## What you will do
Show every line below where "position" appears.

## Dataset excerpt
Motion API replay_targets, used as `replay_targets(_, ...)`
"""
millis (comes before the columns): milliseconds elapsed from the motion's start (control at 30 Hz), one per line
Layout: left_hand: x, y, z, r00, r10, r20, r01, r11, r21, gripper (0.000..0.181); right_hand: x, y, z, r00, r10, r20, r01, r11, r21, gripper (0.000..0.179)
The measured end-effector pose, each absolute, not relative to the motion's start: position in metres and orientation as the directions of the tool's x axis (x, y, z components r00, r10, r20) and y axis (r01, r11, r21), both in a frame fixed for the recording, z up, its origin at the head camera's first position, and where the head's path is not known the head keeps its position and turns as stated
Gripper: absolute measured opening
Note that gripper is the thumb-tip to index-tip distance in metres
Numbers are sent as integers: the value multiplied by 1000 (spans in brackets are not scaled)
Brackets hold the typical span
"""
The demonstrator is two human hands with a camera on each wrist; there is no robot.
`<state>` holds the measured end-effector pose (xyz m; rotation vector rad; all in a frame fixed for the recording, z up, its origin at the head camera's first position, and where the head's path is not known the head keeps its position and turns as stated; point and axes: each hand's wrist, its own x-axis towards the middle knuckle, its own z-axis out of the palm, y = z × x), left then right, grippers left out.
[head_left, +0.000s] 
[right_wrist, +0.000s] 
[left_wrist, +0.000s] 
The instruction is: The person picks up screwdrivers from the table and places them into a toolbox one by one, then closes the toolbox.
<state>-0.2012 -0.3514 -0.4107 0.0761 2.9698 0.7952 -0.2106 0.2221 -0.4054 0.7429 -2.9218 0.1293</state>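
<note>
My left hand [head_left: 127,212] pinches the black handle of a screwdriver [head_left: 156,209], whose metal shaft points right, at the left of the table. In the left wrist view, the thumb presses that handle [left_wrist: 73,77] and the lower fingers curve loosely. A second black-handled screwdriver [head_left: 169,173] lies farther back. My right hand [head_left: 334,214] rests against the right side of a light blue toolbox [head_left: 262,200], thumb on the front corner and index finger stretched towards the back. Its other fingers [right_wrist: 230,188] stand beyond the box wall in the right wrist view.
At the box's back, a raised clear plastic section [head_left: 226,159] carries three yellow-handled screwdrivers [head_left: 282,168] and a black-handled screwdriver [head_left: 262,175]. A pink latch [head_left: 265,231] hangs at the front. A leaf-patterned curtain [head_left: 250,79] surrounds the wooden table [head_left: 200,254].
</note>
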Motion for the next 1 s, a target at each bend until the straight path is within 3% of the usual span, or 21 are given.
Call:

## Response to this exercise
The measured end-effector pose, each absolute, not relative to the motion's start: position in metres and orientation as the directions of the tool's x axis (x, y, z components r00, r10, r20) and y axis (r01, r11, r21), both in a frame fixed for the recording, z up, its origin at the head camera's first position, and where the head's path is not known the head keeps its position and turns as stated
`<state>` holds the measured end-effector pose (xyz m; rotation vector rad; all in a frame fixed for the recording, z up, its origin at the head camera's first position, and where the head's path is not known the head keeps its position and turns as stated; point and axes: each hand's wrist, its own x-axis towards the middle knuckle, its own z-axis out of the palm, y = z × x), left then right, grippers left out.

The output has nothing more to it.